→ **Description of the task**
Of the lines below, report only those that contain "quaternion".

====== Entries shown

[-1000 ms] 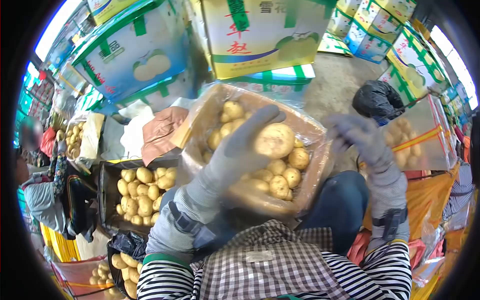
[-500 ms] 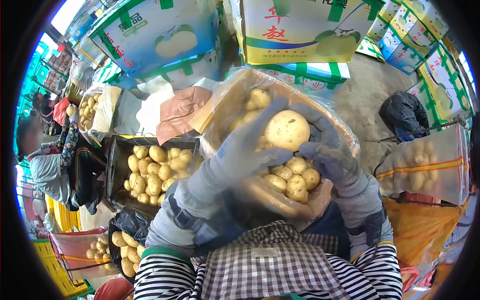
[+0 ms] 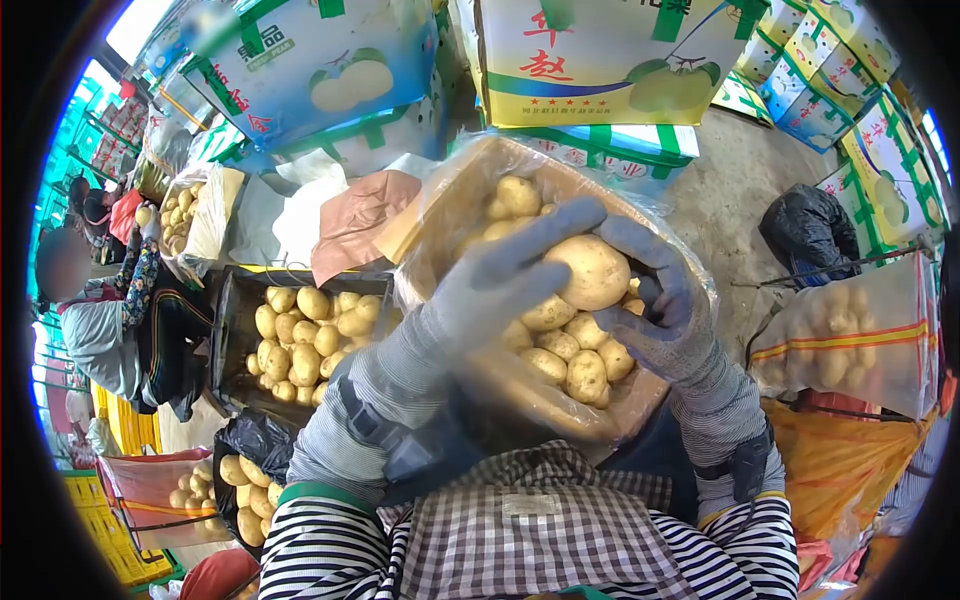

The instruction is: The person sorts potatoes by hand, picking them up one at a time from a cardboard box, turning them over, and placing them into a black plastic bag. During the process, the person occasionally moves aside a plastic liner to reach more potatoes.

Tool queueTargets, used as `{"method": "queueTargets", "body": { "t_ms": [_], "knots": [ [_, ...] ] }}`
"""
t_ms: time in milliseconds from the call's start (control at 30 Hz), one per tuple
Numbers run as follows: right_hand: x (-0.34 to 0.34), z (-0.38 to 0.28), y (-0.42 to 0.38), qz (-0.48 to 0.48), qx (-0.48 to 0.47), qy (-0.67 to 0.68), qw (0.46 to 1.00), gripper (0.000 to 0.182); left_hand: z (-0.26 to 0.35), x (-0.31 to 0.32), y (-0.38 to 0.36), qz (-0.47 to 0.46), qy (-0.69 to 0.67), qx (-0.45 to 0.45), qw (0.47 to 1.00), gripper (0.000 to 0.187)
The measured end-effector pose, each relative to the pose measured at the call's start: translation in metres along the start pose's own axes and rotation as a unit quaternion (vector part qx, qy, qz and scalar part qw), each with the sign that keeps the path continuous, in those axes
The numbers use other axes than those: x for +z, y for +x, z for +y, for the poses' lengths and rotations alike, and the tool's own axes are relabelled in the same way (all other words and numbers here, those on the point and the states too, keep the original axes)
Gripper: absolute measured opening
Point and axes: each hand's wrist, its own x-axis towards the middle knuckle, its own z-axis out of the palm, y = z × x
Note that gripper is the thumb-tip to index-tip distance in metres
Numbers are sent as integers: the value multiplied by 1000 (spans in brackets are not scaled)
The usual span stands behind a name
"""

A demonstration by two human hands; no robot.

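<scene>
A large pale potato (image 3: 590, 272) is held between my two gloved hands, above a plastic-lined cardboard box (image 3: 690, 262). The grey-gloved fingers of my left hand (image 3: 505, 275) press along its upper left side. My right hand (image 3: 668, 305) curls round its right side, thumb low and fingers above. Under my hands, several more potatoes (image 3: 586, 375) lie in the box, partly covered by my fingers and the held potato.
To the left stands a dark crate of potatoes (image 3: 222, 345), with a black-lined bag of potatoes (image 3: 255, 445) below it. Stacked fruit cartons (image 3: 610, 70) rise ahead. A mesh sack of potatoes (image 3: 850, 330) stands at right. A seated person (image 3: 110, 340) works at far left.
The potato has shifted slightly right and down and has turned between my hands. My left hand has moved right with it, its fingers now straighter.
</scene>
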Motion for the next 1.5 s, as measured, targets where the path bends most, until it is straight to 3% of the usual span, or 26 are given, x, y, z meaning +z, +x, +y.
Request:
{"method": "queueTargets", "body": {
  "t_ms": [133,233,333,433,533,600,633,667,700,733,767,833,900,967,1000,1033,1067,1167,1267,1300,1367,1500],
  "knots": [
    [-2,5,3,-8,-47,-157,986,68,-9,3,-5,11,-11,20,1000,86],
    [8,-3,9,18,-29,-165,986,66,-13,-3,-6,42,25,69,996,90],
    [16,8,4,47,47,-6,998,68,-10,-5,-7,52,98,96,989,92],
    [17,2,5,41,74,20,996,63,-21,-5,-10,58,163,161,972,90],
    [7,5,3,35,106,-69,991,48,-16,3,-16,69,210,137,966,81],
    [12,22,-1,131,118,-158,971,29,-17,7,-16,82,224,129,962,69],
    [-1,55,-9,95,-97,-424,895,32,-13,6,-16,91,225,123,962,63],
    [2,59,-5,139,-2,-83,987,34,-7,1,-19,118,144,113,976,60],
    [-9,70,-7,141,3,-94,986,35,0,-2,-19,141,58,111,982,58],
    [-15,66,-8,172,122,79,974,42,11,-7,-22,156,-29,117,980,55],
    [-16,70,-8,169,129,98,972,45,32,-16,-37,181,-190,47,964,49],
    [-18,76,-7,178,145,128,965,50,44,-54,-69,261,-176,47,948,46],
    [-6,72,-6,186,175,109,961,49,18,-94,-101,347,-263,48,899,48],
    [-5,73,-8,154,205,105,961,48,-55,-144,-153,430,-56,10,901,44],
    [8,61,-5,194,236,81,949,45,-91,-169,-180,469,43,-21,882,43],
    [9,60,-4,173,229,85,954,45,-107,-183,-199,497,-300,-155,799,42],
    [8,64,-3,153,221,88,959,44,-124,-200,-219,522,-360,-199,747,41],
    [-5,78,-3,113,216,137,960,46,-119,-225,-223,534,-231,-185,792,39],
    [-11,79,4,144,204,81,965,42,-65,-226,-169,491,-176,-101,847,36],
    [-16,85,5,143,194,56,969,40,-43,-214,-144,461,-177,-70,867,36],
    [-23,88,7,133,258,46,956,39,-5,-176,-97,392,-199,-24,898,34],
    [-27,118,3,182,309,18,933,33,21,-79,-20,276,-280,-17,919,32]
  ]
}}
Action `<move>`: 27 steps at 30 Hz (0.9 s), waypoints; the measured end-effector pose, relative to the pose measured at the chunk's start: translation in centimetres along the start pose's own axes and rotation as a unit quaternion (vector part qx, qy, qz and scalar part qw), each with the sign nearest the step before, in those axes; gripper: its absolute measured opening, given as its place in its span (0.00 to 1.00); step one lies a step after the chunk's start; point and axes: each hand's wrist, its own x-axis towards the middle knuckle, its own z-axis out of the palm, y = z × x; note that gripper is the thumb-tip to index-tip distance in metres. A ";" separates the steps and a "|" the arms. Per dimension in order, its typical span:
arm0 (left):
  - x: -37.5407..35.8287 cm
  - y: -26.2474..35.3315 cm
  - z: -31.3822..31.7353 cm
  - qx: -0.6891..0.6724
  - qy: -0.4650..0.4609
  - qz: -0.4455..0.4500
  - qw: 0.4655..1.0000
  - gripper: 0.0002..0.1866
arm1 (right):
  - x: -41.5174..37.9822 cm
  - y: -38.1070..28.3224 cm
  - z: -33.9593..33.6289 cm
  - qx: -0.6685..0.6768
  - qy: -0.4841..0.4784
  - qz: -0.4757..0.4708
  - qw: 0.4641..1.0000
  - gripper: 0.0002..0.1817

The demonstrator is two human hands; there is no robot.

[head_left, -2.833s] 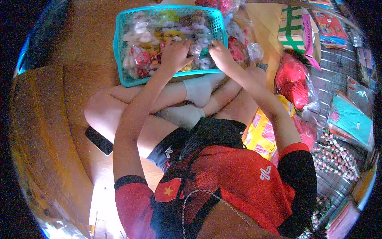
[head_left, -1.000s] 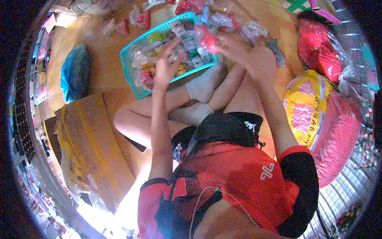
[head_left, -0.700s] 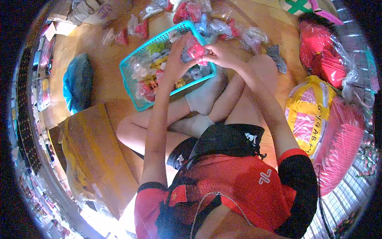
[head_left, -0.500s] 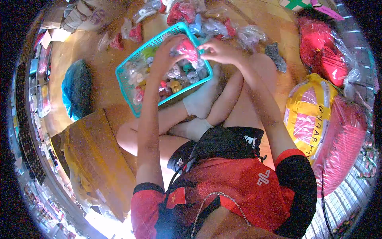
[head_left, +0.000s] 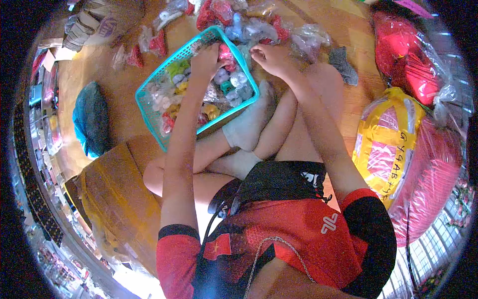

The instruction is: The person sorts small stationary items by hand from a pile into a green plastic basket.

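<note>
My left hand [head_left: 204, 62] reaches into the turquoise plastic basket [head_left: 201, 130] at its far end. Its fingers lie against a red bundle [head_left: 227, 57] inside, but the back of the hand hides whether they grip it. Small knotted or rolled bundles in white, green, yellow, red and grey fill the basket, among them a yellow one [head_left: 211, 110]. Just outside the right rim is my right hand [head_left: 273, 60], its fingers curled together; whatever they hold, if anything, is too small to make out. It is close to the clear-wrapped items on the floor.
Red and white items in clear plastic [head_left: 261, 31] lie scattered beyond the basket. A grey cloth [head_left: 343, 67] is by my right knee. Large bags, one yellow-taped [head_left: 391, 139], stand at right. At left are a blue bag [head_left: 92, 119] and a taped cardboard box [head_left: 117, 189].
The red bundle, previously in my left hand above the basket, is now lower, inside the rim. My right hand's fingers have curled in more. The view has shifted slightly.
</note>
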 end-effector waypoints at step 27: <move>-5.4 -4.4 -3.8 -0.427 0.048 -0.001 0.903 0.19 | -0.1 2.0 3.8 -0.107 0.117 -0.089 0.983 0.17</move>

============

→ **Result for this exercise**
The measured end-effector pose, each relative to the pose measured at the call's start: translation in metres along the start pose's own axes and rotation as a unit quaternion (vector part qx, qy, qz and scalar part qw), each with the sign that keeps the path continuous, in those axes
Action `<move>`: 27 steps at 30 Hz (0.9 s), waypoints; the measured end-effector pose, relative to the pose measured at the chunk's start: translation in centimetres along the start pose's own axes and rotation as a unit quaternion (vector part qx, qy, qz and scalar part qw), each with the sign nearest the step before, in those axes; gripper: its absolute measured opening, given as its place in its span (0.00 to 1.00); step one lies a step after the chunk's start; point and axes: each hand's wrist, its own x-axis towards the middle knuckle, its own z-axis out of the palm, y = z × x; note that gripper is the thumb-tip to index-tip distance in metres. A ";" separates the steps and a "|" the arms. Per dimension in order, its typical span:

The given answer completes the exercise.